-- EXERCISE INSTRUCTIONS --
The lines of the records that include "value" should all be copied.

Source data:
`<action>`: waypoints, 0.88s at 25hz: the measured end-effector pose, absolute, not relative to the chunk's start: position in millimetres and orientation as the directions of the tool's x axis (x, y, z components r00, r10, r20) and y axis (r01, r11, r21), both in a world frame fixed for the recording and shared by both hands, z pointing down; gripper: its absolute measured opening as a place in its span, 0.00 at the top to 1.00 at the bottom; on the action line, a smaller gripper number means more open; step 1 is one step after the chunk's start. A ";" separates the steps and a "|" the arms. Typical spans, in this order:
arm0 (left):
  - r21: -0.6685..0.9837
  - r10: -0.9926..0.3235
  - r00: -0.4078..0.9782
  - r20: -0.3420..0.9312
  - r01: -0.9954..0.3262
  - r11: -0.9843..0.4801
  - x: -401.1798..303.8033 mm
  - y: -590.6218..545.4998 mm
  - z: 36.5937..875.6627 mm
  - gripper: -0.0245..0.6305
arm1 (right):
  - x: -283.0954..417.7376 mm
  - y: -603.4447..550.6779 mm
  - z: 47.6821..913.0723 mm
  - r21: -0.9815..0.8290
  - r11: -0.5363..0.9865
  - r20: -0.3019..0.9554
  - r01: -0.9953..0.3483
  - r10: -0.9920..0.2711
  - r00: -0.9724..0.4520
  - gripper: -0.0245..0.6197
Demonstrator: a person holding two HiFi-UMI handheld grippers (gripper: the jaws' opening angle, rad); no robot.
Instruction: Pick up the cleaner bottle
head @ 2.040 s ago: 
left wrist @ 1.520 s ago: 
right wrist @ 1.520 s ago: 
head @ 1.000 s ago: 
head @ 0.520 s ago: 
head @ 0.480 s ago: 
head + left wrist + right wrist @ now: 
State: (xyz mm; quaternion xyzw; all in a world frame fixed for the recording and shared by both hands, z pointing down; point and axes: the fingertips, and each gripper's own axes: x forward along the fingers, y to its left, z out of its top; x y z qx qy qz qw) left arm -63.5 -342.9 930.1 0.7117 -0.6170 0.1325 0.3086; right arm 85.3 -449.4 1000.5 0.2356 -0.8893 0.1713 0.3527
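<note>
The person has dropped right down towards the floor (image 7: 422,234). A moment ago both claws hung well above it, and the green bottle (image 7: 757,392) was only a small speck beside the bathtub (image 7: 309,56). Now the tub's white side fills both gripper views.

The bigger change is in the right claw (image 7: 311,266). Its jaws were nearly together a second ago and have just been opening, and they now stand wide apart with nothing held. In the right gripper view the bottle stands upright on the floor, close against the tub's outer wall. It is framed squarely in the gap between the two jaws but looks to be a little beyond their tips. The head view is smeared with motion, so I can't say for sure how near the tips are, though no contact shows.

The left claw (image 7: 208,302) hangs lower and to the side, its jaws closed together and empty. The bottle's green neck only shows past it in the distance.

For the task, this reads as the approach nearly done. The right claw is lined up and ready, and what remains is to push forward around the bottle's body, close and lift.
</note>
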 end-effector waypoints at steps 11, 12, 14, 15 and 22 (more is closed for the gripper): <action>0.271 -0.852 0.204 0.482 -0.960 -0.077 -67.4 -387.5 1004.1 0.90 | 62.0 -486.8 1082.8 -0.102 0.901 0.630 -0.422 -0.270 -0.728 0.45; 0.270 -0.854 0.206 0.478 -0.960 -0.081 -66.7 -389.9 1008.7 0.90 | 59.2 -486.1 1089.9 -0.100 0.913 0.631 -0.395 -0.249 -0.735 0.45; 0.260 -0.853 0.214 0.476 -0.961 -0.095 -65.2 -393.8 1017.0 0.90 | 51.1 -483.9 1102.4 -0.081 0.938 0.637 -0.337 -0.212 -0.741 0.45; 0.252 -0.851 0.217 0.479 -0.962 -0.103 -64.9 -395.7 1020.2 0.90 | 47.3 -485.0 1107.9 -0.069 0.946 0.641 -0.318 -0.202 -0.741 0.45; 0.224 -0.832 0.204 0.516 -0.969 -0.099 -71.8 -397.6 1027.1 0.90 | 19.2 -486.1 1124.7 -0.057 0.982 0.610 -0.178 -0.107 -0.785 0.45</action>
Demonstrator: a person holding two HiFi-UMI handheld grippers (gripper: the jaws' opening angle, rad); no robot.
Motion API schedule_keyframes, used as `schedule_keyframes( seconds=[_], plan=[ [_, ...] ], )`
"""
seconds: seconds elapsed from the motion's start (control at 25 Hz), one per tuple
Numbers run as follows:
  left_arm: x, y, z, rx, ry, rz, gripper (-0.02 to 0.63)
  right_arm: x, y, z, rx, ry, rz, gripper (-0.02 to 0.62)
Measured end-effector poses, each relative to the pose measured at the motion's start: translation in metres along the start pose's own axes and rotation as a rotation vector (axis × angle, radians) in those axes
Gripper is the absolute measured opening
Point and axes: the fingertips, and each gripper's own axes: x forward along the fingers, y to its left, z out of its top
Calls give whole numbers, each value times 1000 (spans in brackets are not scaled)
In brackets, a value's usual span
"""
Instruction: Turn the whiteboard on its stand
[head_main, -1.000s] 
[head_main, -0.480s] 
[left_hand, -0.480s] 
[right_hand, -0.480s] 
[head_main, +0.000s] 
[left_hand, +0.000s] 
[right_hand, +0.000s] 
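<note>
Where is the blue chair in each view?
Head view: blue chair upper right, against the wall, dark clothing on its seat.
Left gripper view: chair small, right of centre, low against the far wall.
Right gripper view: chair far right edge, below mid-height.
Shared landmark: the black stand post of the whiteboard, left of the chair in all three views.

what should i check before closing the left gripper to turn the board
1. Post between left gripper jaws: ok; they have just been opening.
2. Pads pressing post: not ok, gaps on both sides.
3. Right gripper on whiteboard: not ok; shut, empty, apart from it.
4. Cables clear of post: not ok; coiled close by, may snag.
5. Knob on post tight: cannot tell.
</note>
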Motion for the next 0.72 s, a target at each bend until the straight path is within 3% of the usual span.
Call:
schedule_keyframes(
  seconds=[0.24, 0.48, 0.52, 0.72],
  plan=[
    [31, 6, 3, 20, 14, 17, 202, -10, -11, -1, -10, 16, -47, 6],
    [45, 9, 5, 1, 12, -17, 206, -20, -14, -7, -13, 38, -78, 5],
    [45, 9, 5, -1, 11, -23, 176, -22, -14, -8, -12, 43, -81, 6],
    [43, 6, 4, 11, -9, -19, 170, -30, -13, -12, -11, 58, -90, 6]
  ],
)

-- COMPLETED TASK --
Calls give whole numbers, each value times 1000 (spans in brackets are not scaled)
In brackets, a value's usual span

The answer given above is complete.